Description of the task ->
Print out the records precisely, keeping each line identical to its source.

Source data
↓
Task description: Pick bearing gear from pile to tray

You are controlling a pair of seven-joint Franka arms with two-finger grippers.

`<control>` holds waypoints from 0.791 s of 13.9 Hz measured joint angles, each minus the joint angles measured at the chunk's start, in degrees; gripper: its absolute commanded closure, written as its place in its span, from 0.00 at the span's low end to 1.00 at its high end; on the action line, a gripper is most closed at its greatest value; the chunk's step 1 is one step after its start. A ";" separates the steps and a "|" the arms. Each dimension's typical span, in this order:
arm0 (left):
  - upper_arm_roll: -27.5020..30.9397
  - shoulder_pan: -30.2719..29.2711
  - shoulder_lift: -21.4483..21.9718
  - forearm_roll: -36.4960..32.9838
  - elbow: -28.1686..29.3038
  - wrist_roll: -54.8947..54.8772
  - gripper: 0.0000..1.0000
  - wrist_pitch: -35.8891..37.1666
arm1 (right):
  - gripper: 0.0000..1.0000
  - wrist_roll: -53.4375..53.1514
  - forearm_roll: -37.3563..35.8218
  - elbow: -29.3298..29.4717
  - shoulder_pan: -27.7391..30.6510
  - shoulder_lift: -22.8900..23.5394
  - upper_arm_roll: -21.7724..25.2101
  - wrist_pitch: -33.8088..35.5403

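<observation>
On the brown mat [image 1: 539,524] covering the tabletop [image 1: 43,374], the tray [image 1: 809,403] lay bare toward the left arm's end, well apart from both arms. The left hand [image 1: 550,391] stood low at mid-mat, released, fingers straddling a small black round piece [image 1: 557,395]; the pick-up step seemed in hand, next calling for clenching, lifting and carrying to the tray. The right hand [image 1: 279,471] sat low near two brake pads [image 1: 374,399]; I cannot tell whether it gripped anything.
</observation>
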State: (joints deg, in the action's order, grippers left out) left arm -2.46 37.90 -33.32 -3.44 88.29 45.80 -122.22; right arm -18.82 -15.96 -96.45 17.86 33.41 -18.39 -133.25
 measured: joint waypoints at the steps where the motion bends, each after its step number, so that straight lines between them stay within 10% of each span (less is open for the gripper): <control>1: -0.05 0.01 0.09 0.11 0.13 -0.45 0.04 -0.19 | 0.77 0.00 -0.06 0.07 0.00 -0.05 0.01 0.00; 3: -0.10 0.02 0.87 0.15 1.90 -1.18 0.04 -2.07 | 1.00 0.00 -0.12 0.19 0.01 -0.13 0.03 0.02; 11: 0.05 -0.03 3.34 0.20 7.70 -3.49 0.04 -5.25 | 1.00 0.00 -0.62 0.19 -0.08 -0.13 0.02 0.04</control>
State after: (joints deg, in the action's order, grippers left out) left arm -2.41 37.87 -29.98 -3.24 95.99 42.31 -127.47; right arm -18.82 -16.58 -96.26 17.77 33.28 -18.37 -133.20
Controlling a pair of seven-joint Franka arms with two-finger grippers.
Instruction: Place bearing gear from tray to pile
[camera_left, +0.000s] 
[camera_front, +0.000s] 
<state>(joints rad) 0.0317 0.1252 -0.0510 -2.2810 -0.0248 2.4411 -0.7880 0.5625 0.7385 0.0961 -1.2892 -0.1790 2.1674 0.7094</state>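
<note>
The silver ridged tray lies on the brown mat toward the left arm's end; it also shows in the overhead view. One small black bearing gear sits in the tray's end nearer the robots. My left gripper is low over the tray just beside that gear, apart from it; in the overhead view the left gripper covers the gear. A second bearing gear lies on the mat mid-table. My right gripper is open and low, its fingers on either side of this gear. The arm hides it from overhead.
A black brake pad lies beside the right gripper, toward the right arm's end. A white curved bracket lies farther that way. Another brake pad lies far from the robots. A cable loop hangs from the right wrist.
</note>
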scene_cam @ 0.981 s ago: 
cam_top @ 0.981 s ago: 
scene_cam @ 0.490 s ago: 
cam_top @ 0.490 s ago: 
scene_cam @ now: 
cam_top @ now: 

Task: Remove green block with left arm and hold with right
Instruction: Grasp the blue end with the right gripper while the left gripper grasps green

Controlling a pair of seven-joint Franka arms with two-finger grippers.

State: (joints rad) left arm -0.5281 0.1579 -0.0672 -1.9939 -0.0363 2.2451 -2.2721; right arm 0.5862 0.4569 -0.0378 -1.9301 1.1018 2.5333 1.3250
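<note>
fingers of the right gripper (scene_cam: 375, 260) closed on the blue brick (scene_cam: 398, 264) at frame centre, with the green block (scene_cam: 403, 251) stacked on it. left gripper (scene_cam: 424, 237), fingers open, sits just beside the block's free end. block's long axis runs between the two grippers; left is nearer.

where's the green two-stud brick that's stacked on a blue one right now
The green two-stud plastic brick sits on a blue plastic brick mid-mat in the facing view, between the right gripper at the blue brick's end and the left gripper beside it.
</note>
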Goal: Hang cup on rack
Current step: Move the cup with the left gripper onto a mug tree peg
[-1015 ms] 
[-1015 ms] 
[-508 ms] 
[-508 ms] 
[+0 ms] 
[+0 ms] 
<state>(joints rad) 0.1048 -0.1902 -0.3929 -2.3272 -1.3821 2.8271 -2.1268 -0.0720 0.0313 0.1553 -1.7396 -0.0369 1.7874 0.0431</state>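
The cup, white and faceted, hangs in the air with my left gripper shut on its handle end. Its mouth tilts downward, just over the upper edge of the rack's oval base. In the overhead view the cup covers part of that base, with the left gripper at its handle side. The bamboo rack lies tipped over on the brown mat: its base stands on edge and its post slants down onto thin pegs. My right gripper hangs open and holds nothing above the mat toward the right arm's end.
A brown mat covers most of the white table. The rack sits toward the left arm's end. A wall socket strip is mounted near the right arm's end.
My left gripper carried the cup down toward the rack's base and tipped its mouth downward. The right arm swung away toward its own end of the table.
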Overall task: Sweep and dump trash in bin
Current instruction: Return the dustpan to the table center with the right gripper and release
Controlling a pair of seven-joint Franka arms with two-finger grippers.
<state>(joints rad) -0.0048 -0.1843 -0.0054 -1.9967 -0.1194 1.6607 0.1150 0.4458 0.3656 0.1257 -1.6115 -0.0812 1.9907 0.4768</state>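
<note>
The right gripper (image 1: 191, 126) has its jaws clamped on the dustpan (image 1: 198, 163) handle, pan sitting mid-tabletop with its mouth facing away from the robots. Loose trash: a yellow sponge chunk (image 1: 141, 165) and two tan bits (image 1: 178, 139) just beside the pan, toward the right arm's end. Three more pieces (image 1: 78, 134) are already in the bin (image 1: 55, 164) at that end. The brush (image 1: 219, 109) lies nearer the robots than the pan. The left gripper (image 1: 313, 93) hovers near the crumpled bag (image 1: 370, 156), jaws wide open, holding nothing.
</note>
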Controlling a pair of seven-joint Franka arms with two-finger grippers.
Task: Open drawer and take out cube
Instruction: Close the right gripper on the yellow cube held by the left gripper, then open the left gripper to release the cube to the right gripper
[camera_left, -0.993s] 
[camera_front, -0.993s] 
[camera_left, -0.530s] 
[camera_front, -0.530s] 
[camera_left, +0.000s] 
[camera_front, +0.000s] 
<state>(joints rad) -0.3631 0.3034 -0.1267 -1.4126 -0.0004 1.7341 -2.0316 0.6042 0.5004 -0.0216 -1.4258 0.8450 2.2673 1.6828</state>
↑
Result below ->
Task description: Pick bearing gear from pile to tray

You are controlling a pair of seven-joint Franka arms with two-finger grippers.

`<control>` holds waypoints from 0.791 s of 13.9 Hz measured joint angles, each minus the joint angles measured at the chunk's start, in degrees; gripper: its absolute commanded closure, written as its place in its span, from 0.00 at the span's low end to 1.00 at its high end; on the action line, a gripper is most closed at its greatest value; the chunk's step 1 is one step after its start. A ";" separates the steps and a "|" the arms. Each dimension's typical span, in this order:
arm0 (left):
  - upper_arm_roll: -27.5020..30.9397
  - shoulder_pan: -30.2719..29.2711
  - shoulder_lift: -21.4483..21.9718
  - forearm_roll: -36.4960..32.9838
  - elbow: -28.1686..29.3038
  - wrist_roll: -54.8947..54.8772
  - gripper: 0.0000..1.0000
  - wrist_pitch: -35.8891..37.1666
arm1 (right):
  - gripper: 0.0000..1.0000
  - wrist_roll: -53.4375..53.1514
  - forearm_roll: -37.3563..35.8218
  - elbow: -29.3298..29.4717
  - shoulder_pan: -27.7391..30.6510
  - shoulder_lift: -22.8900..23.5394
  - upper_arm_roll: -21.7724..25.2101
  - wrist_pitch: -33.8088..35.5403

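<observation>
On the brown mat [image 1: 539,524] covering the tabletop [image 1: 43,374], the tray [image 1: 809,403] lay bare toward the left arm's end, well apart from both arms. The left hand [image 1: 550,391] stood low at mid-mat, released, fingers straddling a small black round piece [image 1: 557,395]; the pick-up step seemed in hand, next calling for clenching, lifting and carrying to the tray. The right hand [image 1: 279,471] sat low near two brake pads [image 1: 374,399]; I cannot tell whether it gripped anything.
</observation>
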State: (joints deg, in the action's order, grippers left out) left arm -2.46 37.90 -33.32 -3.44 88.29 45.80 -122.22; right arm -18.82 -15.96 -96.45 17.86 33.41 -18.39 -133.25
 measured: joint waypoints at the steps where the motion bends, each after its step number, so that straight lines between them stay within 10% of each span (less is open for the gripper): <control>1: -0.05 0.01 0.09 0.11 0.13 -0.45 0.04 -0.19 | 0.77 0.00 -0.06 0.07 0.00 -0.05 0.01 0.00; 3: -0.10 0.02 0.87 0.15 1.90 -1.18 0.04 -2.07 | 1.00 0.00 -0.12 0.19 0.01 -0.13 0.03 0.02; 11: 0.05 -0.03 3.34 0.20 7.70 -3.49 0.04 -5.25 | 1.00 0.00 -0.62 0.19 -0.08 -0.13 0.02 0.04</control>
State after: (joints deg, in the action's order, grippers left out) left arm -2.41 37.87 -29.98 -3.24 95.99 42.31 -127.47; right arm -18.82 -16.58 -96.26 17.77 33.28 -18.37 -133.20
Controlling a pair of seven-joint Franka arms with two-finger grippers.
Instruction: Place bearing gear from tray to pile
[camera_left, +0.000s] 
[camera_front, +0.000s] 
<state>(joints rad) 0.0317 0.1252 -0.0510 -2.2810 -0.0248 2.4411 -0.7880 0.5625 0.7385 0.0961 -1.2892 -0.1790 2.1674 0.7094</state>
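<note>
The silver ridged tray lies on the brown mat toward the left arm's end; it also shows in the overhead view. One small black bearing gear sits in the tray's end nearer the robots. My left gripper is low over the tray just beside that gear, apart from it; in the overhead view the left gripper covers the gear. A second bearing gear lies on the mat mid-table. My right gripper is open and low, its fingers on either side of this gear. The arm hides it from overhead.
A black brake pad lies beside the right gripper, toward the right arm's end. A white curved bracket lies farther that way. Another brake pad lies far from the robots. A cable loop hangs from the right wrist.
</note>
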scene_cam @ 0.981 s ago: 
cam_top @ 0.981 s ago: 
scene_cam @ 0.490 s ago: 
cam_top @ 0.490 s ago: 
scene_cam @ now: 
cam_top @ now: 

Task: Remove green block with left arm and hold with right
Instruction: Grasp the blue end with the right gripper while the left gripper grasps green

Controlling a pair of seven-joint Franka arms with two-finger grippers.

State: (joints rad) left arm -0.5281 0.1579 -0.0672 -1.9939 -0.0363 2.2451 -2.2721; right arm 0.5862 0.4569 -0.0378 -1.9301 1.1018 2.5333 1.3250
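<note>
fingers of the right gripper (scene_cam: 375, 260) closed on the blue brick (scene_cam: 398, 264) at frame centre, with the green block (scene_cam: 403, 251) stacked on it. left gripper (scene_cam: 424, 237), fingers open, sits just beside the block's free end. block's long axis runs between the two grippers; left is nearer.

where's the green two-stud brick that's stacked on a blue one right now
The green two-stud plastic brick sits on a blue plastic brick mid-mat in the facing view, between the right gripper at the blue brick's end and the left gripper beside it.
</note>
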Goal: Hang cup on rack
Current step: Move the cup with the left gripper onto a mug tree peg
[-1015 ms] 
[-1015 ms] 
[-508 ms] 
[-508 ms] 
[+0 ms] 
[+0 ms] 
<state>(joints rad) 0.1048 -0.1902 -0.3929 -2.3272 -1.3821 2.8271 -2.1268 -0.0720 0.0313 0.1553 -1.7396 -0.0369 1.7874 0.0431</state>
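The cup, white and faceted, hangs in the air with my left gripper shut on its handle end. Its mouth tilts downward, just over the upper edge of the rack's oval base. In the overhead view the cup covers part of that base, with the left gripper at its handle side. The bamboo rack lies tipped over on the brown mat: its base stands on edge and its post slants down onto thin pegs. My right gripper hangs open and holds nothing above the mat toward the right arm's end.
A brown mat covers most of the white table. The rack sits toward the left arm's end. A wall socket strip is mounted near the right arm's end.
My left gripper carried the cup down toward the rack's base and tipped its mouth downward. The right arm swung away toward its own end of the table.
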Overall task: Sweep and dump trash in bin
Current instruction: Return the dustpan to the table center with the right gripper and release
Controlling a pair of seven-joint Franka arms with two-finger grippers.
<state>(joints rad) -0.0048 -0.1843 -0.0054 -1.9967 -0.1194 1.6607 0.1150 0.4458 0.3656 0.1257 -1.6115 -0.0812 1.9907 0.4768</state>
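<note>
The right gripper (image 1: 191, 126) has its jaws clamped on the dustpan (image 1: 198, 163) handle, pan sitting mid-tabletop with its mouth facing away from the robots. Loose trash: a yellow sponge chunk (image 1: 141, 165) and two tan bits (image 1: 178, 139) just beside the pan, toward the right arm's end. Three more pieces (image 1: 78, 134) are already in the bin (image 1: 55, 164) at that end. The brush (image 1: 219, 109) lies nearer the robots than the pan. The left gripper (image 1: 313, 93) hovers near the crumpled bag (image 1: 370, 156), jaws wide open, holding nothing.
</note>
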Controlling a pair of seven-joint Franka arms with two-finger grippers.
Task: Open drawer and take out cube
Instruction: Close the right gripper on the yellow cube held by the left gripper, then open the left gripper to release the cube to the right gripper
[camera_left, -0.993s] 
[camera_front, -0.993s] 
[camera_left, -0.530s] 
[camera_front, -0.530s] 
[camera_left, +0.000s] 
[camera_front, +0.000s] 
<state>(joints rad) -0.3631 0.3034 -0.1267 -1.4126 -0.0004 1.7341 -2.0316 0.6042 0.5004 -0.0216 -1.4258 0.8450 2.2673 1.6828</state>

This output is now complete.